MOZART Lucio Silla

Reissue for DG’s 1975 Lucio, now at budget price

Record and Artist Details

Genre:

Opera

Label: DG

Media Format: CD or Download

Media Runtime: 212

Mastering:

ADD

Catalogue Number: 479 1248GM3

Mozart Lucio Silla 479 1248GM3 schreier auger

Tracks:

Composition Artist Credit
Lucio Silla Wolfgang Amadeus Mozart, Composer
Arleen Augér, Giunia, Soprano
Edith Mathis, Lucio Cinna, Soprano
Helen Donath, Celia, Soprano
Julia Varady, Cecilio, Soprano
Leopold Hager, Conductor
Peter Schreier, Lucio Silla, Tenor
Salzburg Mozarteum Chorus
Salzburg Mozarteum Orchestra
Werner Krenn, Aufidio, Tenor
Premiered in Milan on December 26, 1772, Mozart’s second theatrical triumph is opera at its most imposingly seria. As one gargantuan bravura aria succeeds another, the experience can seem more like an upmarket coloratura contest than a life-or-death drama. Yet while several arias are off-the-peg Mozart, the central roles of the lovers Giunia and Cecilio inspired the 16-year-old composer’s most powerful operatic music to date.

This 1975 recording has done the rounds since its initial LP incarnation. Its latest appearance, at budget price, without libretto, is vindicated by much of the singing, less so by Leopold Hager’s competent but uninspiring direction. Repeated-note ‘drum-bass’ accompaniments chug dutifully, some tempi are oddly chosen, while the recitatives, given complete, plod interminably.

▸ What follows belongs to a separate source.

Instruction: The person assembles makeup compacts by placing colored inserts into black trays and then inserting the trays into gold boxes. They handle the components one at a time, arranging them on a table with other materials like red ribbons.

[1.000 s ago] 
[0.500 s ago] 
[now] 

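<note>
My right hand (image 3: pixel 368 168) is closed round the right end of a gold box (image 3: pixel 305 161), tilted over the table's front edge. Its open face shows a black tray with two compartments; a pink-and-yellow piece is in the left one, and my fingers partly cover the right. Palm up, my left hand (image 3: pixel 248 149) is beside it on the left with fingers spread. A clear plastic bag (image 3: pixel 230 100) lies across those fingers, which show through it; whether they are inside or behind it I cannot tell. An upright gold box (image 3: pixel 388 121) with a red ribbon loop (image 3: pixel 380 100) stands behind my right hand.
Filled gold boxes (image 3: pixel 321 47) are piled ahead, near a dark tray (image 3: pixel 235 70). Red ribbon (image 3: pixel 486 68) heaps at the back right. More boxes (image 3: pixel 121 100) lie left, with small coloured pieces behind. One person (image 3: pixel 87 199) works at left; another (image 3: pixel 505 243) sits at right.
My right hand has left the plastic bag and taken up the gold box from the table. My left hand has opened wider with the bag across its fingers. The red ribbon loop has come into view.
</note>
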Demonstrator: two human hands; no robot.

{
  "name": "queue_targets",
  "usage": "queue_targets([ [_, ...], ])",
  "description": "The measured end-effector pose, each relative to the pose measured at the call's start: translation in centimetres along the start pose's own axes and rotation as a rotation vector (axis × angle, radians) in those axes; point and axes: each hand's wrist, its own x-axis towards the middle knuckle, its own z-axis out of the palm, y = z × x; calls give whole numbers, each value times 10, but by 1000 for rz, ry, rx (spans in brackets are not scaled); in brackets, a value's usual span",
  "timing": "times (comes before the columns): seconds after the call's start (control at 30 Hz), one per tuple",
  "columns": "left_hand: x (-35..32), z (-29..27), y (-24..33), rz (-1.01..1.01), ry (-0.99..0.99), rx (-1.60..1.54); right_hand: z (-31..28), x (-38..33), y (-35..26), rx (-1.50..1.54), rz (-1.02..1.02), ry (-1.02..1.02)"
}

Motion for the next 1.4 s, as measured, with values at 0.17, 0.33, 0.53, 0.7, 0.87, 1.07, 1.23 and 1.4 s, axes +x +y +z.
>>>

Still, the cast includes some of the most distinguished Mozart singers of their generation. Always a paragon of Mozartian style, the pellucid-toned Arleen Auger encompasses both the pathos and the passion of Giunia’s music. In the castrato role of Cecilio, Julia Varady is more variable (intonation can be suspect), but always fierily intense, using her darkly flaring chest register to baleful effect. As Silla’s sister Celia, Helen Donath gracefully negotiates the high-lying staccato passages that were a speciality of the role’s original singer. Edith Mathis, another fine Mozart stylist, despatches Cinna’s heroic Act 3 aria with imperious aplomb. Silla himself has only two arias. Peter Schreier sings these reliably musically, without suggesting the dictator’s vengeful fury. The singing alone makes this set worth hearing. But for colour and dramatic vitality, not least in the acres of recitative, go for Harnoncourt’s controversially larger-than-life Teldec performance (with the young Bartoli a superb Cecilio), or, best of all, the 2008 Dacapo recording, with a lively cast of fresh, youthful voices under the inspiriting direction of Adam Fischer.